Take care of your own health
If your friend's okay with it, team up with other support people.
Leaving is hard. Helping is hard. It is not hopeless.
"Don't try to force them to leave." If they're not ready, they're at risk of going back. Don't push them away from you.
"Emphasize that they are capable of making their own choices and that you will be there for them no matter what they decide to do." Abusers destroy confidence; recovery is regaining autonomy.
"Avoid bashing their partner." Don't make them defend their situation to you.
"Focus on feelings, not labels." The idea of being in an abusive relationship is scary. Help them contextualize, but let them label it in their own time.
"Keep your relationship with them positive." Heavy conversations are tiring; they need pleasant socializing too.
"Remind them that this is not their fault, and that they deserve better."
"Avoid shaming and blaming." Don't do 'tough love'; it's counterproductive (and cruel).

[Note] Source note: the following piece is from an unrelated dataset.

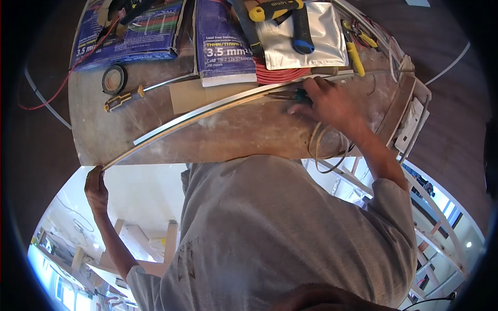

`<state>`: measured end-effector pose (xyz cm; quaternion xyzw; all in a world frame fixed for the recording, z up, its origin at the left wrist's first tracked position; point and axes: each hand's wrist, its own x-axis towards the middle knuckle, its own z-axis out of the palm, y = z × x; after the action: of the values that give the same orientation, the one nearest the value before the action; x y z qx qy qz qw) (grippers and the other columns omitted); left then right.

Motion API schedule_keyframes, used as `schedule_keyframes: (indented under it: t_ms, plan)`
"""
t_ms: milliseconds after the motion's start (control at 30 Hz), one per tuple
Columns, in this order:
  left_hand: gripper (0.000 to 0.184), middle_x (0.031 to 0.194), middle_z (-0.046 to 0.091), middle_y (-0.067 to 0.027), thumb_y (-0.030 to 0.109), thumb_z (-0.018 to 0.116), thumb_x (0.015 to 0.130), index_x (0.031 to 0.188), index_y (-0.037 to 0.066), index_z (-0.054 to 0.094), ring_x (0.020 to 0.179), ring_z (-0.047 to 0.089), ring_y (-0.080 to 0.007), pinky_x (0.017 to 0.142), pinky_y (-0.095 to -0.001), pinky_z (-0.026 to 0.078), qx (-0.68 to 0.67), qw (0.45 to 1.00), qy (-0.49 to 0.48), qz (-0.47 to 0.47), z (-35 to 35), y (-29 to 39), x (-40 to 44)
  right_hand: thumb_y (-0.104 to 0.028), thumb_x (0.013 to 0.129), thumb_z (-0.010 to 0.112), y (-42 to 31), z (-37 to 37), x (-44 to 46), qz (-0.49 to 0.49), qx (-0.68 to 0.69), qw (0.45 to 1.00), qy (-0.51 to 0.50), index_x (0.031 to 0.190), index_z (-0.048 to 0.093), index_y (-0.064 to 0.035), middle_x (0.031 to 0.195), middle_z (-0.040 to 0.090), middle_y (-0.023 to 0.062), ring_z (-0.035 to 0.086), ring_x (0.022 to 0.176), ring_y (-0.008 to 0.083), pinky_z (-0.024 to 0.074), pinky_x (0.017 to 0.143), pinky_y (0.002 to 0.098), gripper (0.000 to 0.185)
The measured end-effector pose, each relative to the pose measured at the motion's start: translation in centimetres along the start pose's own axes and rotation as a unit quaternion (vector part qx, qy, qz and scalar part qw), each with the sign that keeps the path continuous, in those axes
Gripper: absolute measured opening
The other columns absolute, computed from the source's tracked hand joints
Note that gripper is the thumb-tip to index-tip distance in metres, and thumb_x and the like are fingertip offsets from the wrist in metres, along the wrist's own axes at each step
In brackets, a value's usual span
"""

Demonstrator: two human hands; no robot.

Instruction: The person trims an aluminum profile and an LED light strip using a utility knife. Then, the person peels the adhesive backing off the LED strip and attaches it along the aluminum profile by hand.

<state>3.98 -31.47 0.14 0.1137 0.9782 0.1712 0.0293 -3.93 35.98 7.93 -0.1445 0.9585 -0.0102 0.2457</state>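
Note:
A thin, yellowish, flexible strip (192, 118) curves across the wooden tabletop, alongside a silver metal channel (192, 110). My left hand (97, 187) is pinched on the strip's left end, just off the table's front edge. Farther right, my right hand (332, 102) is closed around pliers (282, 95) with dark green handles. Their jaws point left and lie close to the strip; I cannot tell whether they grip it. The fingers of that hand are also near the channel's right part.
A screwdriver (124, 98) and a roll of black tape (114, 79) lie at left. Behind are wire boxes (225, 57), red wire (282, 76), a silver pouch (327, 46) and several tools. A looped cable (317, 147) hangs over the front edge.

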Motion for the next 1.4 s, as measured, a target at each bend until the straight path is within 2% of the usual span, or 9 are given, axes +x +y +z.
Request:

"Encourage safety planning." It can take a long time to escape. In the meantime, help plan for known triggers.
"Offer resources, but don't push them." Emphasize autonomy; don't assume you know what will be safe for them to access.
"Make open-ended offers of support." Abusers isolate people. Show your friend you're willing to help any time, whether they keep in touch or not.
"Be patient." Leaving is a long process - be realistic about the time frame and don't give up on them.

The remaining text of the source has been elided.